映画「ソフイーの選択」 |
大澤真幸さんの「夢よりも深い覚醒」(岩波新書)には、映画「ソフィーの選択」(1982年)の話がでてきます。
ポーランド人でレジスタンスの活動家とつながりのあったソフィー(メリル・ストリープ)は、ナチスに逮捕され、二人の子どもとともにアウシュヴィッツの収容所に送られます。
彼女はそこで、ナチスの将校に「二人の子どもにうちどちらか一人だけ生かしてやるから、選べ」と迫られます。選ばれなかった子どもはガス室におくられるのです。
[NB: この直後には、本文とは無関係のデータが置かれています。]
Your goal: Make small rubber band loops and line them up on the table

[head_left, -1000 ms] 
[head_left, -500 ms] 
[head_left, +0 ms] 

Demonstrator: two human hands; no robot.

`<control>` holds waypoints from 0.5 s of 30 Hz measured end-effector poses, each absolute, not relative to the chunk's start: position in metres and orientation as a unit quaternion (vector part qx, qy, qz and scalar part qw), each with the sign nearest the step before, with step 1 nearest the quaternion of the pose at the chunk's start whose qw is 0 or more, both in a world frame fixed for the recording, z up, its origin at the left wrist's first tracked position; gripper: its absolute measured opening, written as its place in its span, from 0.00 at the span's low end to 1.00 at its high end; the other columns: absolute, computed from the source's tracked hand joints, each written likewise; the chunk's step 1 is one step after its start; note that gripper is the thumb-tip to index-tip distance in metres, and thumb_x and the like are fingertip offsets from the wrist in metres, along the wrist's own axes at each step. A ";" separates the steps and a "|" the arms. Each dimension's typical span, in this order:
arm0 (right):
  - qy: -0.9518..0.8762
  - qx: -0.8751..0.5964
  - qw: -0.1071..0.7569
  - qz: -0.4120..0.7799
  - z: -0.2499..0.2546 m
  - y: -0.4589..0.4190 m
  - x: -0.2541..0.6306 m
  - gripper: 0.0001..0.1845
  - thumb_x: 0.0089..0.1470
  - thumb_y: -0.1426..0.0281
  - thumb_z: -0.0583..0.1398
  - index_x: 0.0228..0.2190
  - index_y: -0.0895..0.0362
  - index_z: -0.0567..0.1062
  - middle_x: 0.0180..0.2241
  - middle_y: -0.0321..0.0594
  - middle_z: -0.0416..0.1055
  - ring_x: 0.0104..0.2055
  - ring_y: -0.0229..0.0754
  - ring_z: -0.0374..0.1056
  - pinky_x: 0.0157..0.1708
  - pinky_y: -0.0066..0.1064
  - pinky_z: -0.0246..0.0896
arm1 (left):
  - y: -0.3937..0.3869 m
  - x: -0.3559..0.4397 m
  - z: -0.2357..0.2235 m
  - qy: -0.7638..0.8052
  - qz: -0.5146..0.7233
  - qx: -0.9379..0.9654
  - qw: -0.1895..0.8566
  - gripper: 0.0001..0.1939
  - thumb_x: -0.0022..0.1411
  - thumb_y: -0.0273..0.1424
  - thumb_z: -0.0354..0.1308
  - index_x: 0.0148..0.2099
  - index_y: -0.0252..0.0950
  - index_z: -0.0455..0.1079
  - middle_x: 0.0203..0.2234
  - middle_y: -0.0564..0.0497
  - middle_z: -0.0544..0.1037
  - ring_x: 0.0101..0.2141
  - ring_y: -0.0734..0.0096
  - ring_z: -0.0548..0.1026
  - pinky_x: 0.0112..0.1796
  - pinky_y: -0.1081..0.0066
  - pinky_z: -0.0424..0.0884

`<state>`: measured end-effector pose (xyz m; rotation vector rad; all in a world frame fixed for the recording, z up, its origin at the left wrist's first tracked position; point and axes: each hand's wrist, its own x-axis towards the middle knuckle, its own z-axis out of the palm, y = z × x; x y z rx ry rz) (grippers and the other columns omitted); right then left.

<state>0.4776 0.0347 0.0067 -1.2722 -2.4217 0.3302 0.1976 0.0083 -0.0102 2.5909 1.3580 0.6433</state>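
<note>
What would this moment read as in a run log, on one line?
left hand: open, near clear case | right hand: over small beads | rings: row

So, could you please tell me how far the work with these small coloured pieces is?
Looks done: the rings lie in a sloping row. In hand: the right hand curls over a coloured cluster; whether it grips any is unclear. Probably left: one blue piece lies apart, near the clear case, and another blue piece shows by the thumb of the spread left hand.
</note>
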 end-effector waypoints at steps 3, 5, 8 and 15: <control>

ソフイーが選択を拒否すると、将校は、ならば二人ともガス室に送るといいます。
ソフイーは苦しんだ末、兄の男の子を取り、妹の幼い女の子をナチスに渡します…。胸が引き裂かれるような場面です。二人の子どものうちどちらかを選ぶ、これほど不可能で困難な選択はありません。
大澤さんは、この「ソフイーの選択」を、別のケースで考察します。
「もしもソフィーのもとにあるのが、二人の子どもではなく、一人の子どもと1億円のお金で、強盗がきて、子どもかお金のどちらかをよこせ、と彼女に迫ったとしたらどうであろうか、当然、彼女はお金を強盗に差し出すだろう」
「原発を廃止するか、維持しようかという選択は、煎じつめれば、このケースと同じ形式をもっている。いかに複雑であろうと、原発がわれわれに与える利益は、究極的には、経済的なものである。それに対して、原発を維持し続けることは、命、しかも共同体の命の全体を危険にさらすことであると今やわれわれは理解している。われわれは迷うことなく、子どもの命(原発廃止)の方を取るべきである。…だが実際にはそうならない。どうして、人は、必ずしもこの自明な結論に達しないのか」
大澤さんは、その理由を「未来の他者」にあるとします。つまり、今、目の前にいる子どもの命と1億円との選択を突きつけられたら、誰でも子どもの命を選択するが、子どもがまだ存在せず未来に生まれる誰か(未来の他者)だったとしたらどうか。子どもはまだ「無」であり、直接に何も訴えない。「無」とお金のどちらかを選ぶ、そのような状況になれば、人の気持ちはお金の方に大きく傾いてしまうのではないか…。だとすると、われわれには、お金より、「未来の他者」を選択することは不可能なのか…。いや、「未来の他者は、ここにいるのだ」と、大澤さんは主張します…。
原発ゼロにむけたたたかいは、まだまだこれから。すこし難解ですが、「深い覚醒」を手助けしてくれる本です。